Recep Tayyip Erdogan non si ferma e non pago di aver preso, con fin troppa decisione, in mano le redini della situazione in Libia, con danno in primo luogo dell’Italia, adesso sembra sempre più determinato a fare esporre un altro Paese chiave per i futuri equilibri del Mediterraneo: la Russia.
Un primo approccio c’è già stato e sembra che alla Turchia non sia andata particolarmente bene: Erdogan infatti ha cercato di convincere il presidente russo, Vladimir Putin, a prendere le parti di al-Serraj, voltando anche lui le spalle al generale Haftar. Ma il Cremlino di mosse così definitive non ne vuole sentire e, al contrario, continua a dirsi favorevole a una mediazione diplomatica tramite la quale venga raggiunto un accordo fra le due parti.
La minaccia, sempre più concreta, da parte della Turchia, di inviare armi e soldati a Tripoli, contrasta quindi con i piani di Mosca, tanto che, in questi giorni, Erdogan e Putin, tramite i loro advisors, si stanno sentendo molto spesso.
Gli occhi sono puntati sul vertice di Sochi del prossimo 8 gennaio, quando Erdogan volerà sul Mar Nero per parlare del futuro del Paese. Per il presidente russo non si tratta affatto di una situazione facile. Putin è molto infastidito dall’esuberanza dell’alleato turco, che cerca sempre di più di espandere la sua influenza mettendo più di una volta in pericolo gli interessi di Mosca.
E così, dopo la Siria, dove la Turchia ha di fatto creato un protettorato nel nord del Paese ai danni dei curdi, adesso è la volta della Libia. La posta in gioco, però, stavolta è per certi versi più alta. Per prima cosa, questa volta è Erdogan ad aver sparigliato le carte con la firma dell’accordo con Tripoli per la creazione di un corridoio marittimo e la disponibilità di invio di armi a Tripoli.
Putin ha la Turchia come partner in alcuni importanti progetti energetici come il Turkish Stream e la costruzione della prima centrale nucleare russa. Non va poi dimenticato che c’è anche ancora in piedi la seconda fornitura di missili, che potrebbero essere di nuovo gli S-400 con una parte costruita proprio in Turchia, ai quali si potrebbero affiancare anche i caccia da combattimento.
La Turchia, insomma, è un Paese molto scomodo, ma anche troppo utile con cui litigare.

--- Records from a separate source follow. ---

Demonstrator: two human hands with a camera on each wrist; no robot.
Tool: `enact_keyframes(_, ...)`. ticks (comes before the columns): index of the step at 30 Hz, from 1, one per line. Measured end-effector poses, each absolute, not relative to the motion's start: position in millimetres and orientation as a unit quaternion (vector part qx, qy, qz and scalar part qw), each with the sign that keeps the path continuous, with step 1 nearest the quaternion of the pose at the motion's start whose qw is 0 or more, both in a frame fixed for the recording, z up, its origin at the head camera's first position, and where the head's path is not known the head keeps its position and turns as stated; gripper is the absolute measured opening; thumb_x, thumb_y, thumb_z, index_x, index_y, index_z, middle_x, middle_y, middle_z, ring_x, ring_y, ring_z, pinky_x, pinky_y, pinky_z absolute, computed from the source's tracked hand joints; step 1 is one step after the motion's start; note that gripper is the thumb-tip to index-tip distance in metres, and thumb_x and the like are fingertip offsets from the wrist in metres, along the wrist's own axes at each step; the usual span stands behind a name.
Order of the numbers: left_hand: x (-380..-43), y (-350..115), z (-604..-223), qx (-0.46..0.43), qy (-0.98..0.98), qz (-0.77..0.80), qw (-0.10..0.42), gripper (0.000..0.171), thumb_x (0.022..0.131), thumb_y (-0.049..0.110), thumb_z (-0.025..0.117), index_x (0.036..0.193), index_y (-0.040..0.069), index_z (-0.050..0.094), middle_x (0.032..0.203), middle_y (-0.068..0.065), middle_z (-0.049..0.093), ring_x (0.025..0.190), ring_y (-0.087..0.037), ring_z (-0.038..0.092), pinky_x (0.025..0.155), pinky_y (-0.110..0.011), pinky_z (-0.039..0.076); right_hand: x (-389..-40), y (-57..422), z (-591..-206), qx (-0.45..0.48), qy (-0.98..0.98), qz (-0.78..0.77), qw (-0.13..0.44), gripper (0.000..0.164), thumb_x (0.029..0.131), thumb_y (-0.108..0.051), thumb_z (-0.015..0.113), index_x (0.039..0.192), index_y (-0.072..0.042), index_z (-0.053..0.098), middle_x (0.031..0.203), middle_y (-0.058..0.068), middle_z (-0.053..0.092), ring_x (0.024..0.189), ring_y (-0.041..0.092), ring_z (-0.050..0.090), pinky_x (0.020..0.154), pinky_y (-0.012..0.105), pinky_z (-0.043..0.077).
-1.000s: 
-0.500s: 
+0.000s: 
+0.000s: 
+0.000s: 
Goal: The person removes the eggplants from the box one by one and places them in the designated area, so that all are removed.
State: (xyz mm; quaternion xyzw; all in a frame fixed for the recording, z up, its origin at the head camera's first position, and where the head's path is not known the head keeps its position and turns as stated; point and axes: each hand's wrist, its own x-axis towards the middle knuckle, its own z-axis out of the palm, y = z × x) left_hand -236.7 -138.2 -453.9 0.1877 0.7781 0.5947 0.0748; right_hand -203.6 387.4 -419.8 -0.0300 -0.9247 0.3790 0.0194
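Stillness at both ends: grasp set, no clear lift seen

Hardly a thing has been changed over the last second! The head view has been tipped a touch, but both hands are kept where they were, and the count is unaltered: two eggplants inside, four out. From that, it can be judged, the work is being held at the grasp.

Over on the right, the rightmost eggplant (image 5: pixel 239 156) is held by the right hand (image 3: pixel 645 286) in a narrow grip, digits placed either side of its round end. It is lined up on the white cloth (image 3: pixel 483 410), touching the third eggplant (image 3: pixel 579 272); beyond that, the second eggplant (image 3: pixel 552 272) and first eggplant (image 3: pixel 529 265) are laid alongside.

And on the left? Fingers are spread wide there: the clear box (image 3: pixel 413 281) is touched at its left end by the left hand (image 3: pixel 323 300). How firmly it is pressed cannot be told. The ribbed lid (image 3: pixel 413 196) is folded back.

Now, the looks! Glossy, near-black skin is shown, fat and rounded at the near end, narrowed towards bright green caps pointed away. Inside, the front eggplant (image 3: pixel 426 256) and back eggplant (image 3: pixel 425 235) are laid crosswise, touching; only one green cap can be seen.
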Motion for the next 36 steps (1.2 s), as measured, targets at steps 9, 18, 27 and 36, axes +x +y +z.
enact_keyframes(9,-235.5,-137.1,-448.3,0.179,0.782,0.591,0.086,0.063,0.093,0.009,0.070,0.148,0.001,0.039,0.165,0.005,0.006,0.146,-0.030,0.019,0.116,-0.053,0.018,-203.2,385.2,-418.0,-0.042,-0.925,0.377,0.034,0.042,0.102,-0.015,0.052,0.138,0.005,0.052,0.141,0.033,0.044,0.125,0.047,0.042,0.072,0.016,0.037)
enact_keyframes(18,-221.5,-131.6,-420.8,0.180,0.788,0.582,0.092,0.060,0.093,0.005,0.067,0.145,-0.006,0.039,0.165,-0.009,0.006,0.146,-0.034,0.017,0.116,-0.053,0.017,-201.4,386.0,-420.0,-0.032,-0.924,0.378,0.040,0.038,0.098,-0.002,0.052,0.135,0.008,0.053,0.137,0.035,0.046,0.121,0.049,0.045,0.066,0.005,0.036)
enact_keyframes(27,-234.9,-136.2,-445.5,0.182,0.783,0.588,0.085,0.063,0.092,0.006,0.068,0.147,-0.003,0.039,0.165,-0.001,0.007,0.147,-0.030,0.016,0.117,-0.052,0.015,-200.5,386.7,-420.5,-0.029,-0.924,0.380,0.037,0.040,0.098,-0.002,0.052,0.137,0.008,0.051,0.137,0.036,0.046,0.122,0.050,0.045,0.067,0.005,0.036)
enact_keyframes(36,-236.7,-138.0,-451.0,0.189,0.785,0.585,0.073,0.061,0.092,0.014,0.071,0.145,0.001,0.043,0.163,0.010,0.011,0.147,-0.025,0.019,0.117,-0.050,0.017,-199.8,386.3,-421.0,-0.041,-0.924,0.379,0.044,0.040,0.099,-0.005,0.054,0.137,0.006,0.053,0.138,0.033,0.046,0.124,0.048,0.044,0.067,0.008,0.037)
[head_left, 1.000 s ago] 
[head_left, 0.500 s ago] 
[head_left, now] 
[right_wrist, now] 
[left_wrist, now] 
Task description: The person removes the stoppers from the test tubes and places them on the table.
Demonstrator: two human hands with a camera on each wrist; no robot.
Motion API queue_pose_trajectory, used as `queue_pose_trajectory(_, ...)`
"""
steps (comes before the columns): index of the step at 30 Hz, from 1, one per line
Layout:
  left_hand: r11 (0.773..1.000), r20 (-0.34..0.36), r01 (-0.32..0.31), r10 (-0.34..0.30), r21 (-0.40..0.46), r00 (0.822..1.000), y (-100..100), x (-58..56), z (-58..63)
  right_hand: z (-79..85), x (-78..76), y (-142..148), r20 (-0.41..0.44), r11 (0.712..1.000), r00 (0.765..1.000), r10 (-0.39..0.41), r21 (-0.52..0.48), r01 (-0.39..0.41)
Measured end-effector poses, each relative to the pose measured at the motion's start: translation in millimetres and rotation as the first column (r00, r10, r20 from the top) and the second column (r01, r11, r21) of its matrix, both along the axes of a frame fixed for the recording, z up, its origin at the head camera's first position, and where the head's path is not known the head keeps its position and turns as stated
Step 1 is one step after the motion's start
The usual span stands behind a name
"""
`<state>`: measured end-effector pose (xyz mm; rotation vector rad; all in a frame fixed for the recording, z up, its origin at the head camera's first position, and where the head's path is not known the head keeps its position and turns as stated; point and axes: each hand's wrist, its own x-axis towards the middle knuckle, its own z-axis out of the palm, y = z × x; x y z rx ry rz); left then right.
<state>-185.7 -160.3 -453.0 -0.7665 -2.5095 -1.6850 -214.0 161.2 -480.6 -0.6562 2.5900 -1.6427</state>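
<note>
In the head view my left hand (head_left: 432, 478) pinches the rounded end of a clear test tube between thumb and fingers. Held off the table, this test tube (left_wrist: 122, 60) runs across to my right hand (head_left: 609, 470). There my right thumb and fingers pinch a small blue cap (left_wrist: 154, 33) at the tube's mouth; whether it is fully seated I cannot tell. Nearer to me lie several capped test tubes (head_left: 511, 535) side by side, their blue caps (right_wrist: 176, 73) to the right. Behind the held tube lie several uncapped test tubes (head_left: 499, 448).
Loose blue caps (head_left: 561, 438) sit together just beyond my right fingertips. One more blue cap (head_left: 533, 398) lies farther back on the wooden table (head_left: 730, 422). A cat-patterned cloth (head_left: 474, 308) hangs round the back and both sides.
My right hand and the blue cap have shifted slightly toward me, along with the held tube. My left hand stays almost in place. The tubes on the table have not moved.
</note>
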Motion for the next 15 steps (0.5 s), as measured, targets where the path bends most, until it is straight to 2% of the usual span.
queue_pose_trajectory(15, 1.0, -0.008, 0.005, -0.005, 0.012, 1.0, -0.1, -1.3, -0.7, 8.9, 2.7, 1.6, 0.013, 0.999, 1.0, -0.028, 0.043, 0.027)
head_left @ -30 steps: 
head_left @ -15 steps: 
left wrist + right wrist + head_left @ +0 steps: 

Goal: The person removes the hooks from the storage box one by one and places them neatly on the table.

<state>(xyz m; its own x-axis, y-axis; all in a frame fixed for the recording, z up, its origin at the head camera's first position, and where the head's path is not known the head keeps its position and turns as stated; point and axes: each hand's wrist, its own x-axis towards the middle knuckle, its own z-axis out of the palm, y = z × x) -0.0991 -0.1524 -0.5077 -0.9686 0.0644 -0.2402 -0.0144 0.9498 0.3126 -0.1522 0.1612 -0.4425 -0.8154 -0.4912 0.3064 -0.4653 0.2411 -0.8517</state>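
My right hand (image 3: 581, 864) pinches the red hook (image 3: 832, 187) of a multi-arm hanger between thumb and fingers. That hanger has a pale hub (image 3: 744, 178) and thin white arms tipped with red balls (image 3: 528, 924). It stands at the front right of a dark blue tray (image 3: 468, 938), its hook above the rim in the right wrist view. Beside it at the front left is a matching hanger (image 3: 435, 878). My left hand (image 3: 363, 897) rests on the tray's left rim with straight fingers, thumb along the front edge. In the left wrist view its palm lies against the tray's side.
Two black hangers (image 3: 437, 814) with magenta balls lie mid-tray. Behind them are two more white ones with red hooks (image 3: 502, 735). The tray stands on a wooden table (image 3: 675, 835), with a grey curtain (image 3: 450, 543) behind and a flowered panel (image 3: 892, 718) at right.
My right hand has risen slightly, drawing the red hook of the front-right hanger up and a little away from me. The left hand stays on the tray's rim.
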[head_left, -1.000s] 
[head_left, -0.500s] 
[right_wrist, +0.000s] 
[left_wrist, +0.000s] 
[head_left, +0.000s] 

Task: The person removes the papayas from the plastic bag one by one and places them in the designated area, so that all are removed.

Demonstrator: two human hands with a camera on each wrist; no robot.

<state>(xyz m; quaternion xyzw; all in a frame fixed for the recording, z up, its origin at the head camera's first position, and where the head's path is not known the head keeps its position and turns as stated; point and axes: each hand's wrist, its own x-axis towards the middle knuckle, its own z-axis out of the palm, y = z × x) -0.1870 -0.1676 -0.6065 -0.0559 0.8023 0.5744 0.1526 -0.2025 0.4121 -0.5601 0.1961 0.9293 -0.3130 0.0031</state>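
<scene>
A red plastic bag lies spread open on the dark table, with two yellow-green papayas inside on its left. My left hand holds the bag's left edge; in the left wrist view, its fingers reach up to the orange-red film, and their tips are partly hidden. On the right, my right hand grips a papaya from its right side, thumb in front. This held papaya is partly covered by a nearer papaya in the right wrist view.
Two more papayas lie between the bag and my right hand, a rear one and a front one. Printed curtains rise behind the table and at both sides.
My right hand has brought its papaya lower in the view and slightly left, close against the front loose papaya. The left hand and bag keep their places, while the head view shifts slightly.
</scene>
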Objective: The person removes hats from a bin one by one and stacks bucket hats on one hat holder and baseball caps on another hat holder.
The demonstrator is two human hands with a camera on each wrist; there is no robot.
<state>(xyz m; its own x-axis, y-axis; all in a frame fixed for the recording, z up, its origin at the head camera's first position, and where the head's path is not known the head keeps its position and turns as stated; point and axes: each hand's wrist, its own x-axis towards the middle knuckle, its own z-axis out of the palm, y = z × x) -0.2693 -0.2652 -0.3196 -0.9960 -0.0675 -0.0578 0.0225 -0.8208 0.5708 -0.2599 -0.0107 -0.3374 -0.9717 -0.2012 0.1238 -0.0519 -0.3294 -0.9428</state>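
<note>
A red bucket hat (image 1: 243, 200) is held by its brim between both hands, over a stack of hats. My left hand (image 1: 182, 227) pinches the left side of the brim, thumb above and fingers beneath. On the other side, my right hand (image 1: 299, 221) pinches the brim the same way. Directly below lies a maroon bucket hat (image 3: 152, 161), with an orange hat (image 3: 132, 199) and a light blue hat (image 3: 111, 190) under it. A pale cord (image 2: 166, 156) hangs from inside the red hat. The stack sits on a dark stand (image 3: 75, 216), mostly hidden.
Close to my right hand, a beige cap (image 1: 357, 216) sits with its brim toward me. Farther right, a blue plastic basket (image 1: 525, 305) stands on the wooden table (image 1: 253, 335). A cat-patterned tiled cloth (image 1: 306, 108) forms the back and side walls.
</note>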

L’ipotesi più probabile è che i due scendano a patti, in una spartizione del Paese che, idealmente assegnerebbe la Tripolitania ad Ankara e la Cirenaica alla Russia, con tutto quello che ne deriva, dagli appalti per la ricostruzione alle fonti energetiche.
Una Russia che si affaccerà con ancora convinzione sul Mediterraneo e una Turchia che in Libia potrà aiutare soprattutto le tribù vicine ai Fratelli Musulmani, in un Paese chiave per la stabilità dell’area, da cui l’Italia sta praticamente sparendo e dove nazioni come la Francia e l’Egitto potranno fare ben poco per ostacolare questo assetto.